I also found another paper by Pablo Sprechmann, Alex Bronstein, Jean-Michel Morel and Guillermo Sapiro who seem to do exactly what I had in mind. This is fresh stuff, and I found no reference to any available software implementation:
A method for removing impulse noise from audio signals by fusing multiple copies of the same recording is introduced in this paper. The proposed algorithm exploits the fact that while in general multiple copies of a given recording are available, all sharing the same master, most degradations in audio signals are record-dependent. Our method ﬁrst seeks for the optimal non-rigid alignment of the signals that is robust to the presence of sparse outliers with arbitrary magnitude. Unlike previous approaches, we simultaneously ﬁnd the optimal alignment of the signals and impulsive degradation. This is obtained via continuous dynamic time warping computed solving an Eikonal equation. We propose to use our approach in the derivative domain, reconstructing the signal by solving an inverse problem that resembles the Poisson image editing technique. The proposed framework is here illustrated and tested in the restoration of old gramophone recordings showing promising results; however, it can be used in other applications where different copies of the signal of interest are available and the degradations are copy-dependent.
If you happen to be in Vancouver in the end of May, you can attend their presentation at ICASSP 2013.

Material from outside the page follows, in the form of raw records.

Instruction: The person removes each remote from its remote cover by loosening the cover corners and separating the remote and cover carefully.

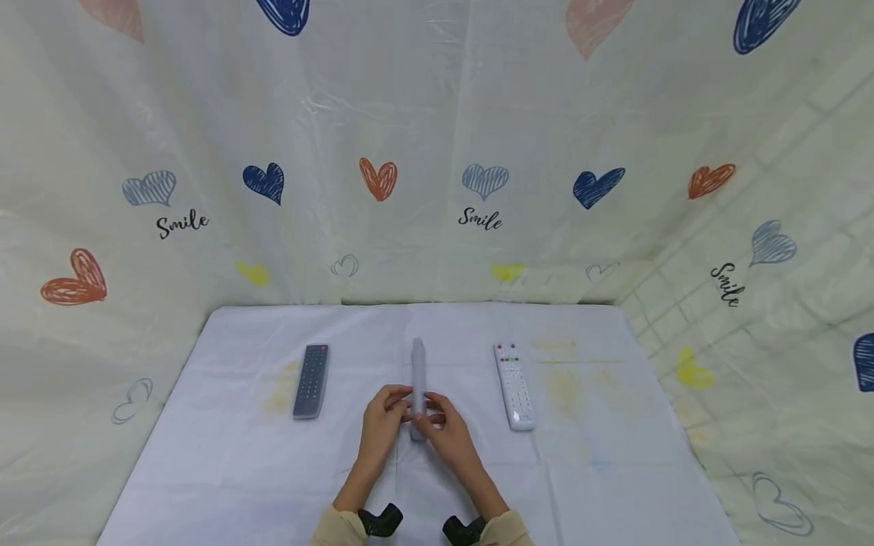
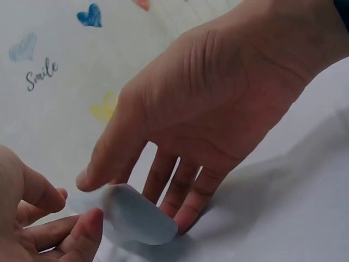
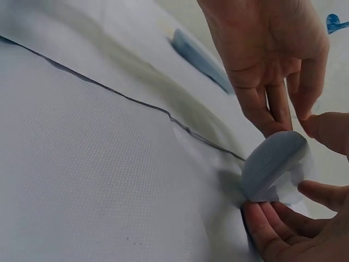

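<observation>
Nearest the viewer, a person's beige sleeves [image 1: 339, 527] are ending at two black wrist-worn devices [image 1: 382, 521], and both bare forearms are reaching forward over a worktop [image 1: 239, 470] covered with a white cloth. Just beyond, the left hand [image 1: 382, 425] and the right hand [image 1: 447, 432] are facing each other across a long, narrow, smooth grey object [image 1: 419, 364] with a rounded end. The object is lying lengthwise between them at the middle of the worktop, pointing away from the person. The fingers of the left hand are grasping it from the left, and the fingers of the right hand are grasping it from the right. Well apart on the left, a dark grey rectangular remote control [image 1: 311, 381] with rows of small buttons is lying face up, slightly slanted. On the right, a white oblong remote control [image 1: 514, 387] with a red button near its far end is also lying face up. Farthest away, a pale sheet [image 1: 423, 98] printed with blue, orange, pink and yellow hearts and the word "Smile" is hanging behind the worktop.
</observation>
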A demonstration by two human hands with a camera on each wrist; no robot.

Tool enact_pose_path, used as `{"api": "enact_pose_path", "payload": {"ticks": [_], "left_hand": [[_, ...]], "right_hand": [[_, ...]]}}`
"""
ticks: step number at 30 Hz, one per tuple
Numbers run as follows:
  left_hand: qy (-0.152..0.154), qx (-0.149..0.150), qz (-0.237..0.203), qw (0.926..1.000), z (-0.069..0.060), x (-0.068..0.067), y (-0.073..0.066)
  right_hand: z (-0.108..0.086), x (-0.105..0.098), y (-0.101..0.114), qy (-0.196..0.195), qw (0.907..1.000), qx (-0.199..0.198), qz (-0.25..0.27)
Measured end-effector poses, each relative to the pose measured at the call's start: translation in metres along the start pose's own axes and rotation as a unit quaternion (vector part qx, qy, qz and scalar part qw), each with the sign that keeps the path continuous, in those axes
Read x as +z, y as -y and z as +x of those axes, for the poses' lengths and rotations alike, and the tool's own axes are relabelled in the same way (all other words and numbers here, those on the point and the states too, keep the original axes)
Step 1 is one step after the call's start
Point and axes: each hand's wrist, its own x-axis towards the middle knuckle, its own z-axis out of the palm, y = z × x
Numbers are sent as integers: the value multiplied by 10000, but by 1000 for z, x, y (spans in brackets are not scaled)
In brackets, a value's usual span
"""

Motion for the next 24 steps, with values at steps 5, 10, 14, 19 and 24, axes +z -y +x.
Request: {"api": "enact_pose_path", "payload": {"ticks": [5,10,14,19,24], "left_hand": [[287,25,-48,9996,-1,0,-4],[529,603,1144,9902,0,-9,-5],[695,1630,2572,9500,4,-20,-4],[874,3443,3856,8516,15,-30,-6],[1167,4409,4596,7621,27,-34,-15]], "right_hand": [[-2,-2,-1,34,9998,74,178],[-7,-13,3,342,9980,204,486],[-8,-25,0,657,9962,253,523],[-9,-40,-1,951,9933,374,539],[-9,-52,0,1254,9899,434,495]]}}
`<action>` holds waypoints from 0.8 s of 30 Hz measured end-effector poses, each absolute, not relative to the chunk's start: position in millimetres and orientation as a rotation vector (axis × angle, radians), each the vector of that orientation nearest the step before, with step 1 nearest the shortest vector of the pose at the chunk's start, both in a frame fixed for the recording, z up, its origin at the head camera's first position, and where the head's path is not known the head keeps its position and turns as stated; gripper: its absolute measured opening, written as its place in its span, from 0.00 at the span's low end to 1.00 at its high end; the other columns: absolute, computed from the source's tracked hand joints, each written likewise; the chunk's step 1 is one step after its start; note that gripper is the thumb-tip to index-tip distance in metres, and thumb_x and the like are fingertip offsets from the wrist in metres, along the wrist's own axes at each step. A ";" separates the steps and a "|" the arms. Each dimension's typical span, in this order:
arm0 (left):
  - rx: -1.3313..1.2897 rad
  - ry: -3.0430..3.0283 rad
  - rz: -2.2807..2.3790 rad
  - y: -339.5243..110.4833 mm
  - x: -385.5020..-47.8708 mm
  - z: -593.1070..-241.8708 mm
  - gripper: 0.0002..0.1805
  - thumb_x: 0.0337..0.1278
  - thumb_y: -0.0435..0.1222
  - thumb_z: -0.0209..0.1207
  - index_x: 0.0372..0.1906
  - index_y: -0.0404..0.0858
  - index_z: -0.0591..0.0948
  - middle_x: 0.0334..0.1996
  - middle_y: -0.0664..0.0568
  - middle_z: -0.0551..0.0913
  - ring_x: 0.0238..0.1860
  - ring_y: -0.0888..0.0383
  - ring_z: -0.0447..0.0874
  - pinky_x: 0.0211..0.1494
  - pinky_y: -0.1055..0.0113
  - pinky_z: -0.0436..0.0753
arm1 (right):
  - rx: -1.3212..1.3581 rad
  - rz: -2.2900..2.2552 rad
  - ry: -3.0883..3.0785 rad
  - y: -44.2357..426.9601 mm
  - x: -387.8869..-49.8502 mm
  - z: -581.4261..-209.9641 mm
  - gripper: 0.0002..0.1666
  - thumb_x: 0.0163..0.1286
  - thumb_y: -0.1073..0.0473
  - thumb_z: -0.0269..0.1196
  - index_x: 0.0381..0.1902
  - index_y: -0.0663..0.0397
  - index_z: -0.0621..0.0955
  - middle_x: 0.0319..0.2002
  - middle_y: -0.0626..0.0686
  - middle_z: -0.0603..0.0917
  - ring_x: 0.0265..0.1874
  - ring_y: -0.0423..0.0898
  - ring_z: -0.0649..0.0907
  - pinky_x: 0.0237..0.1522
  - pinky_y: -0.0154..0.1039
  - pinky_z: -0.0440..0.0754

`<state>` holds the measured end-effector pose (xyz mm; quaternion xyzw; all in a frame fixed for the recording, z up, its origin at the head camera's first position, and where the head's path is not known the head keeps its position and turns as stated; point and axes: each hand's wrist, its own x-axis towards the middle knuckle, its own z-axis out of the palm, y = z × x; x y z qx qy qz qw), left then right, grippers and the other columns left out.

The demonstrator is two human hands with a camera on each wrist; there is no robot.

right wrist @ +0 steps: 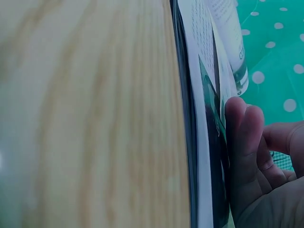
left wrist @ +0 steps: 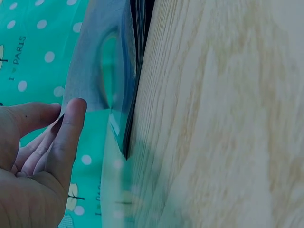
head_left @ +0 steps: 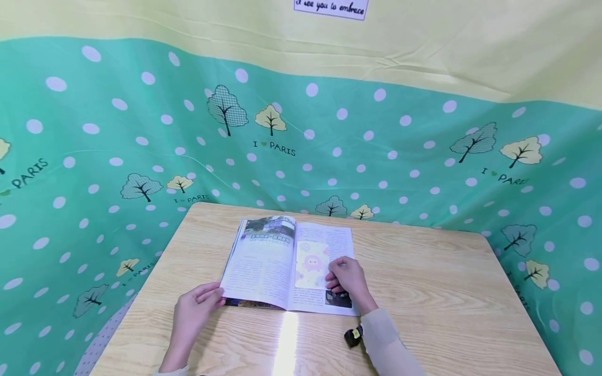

I’m curious as to how much difference this would make in practice compared with traditional statistical approaches. Theoretically, it would be very interesting for getting the most out of tango recordings where the masters are long gone and would reduce less man hours for manual restoration. However, it would require extra effort as each track would have to be digitized from multiple physical copies, not to mention that you would need access to more than one physical copy of each recording. Something to think of for a project like TangoVia, that multiple copies of the same material might actually be useful.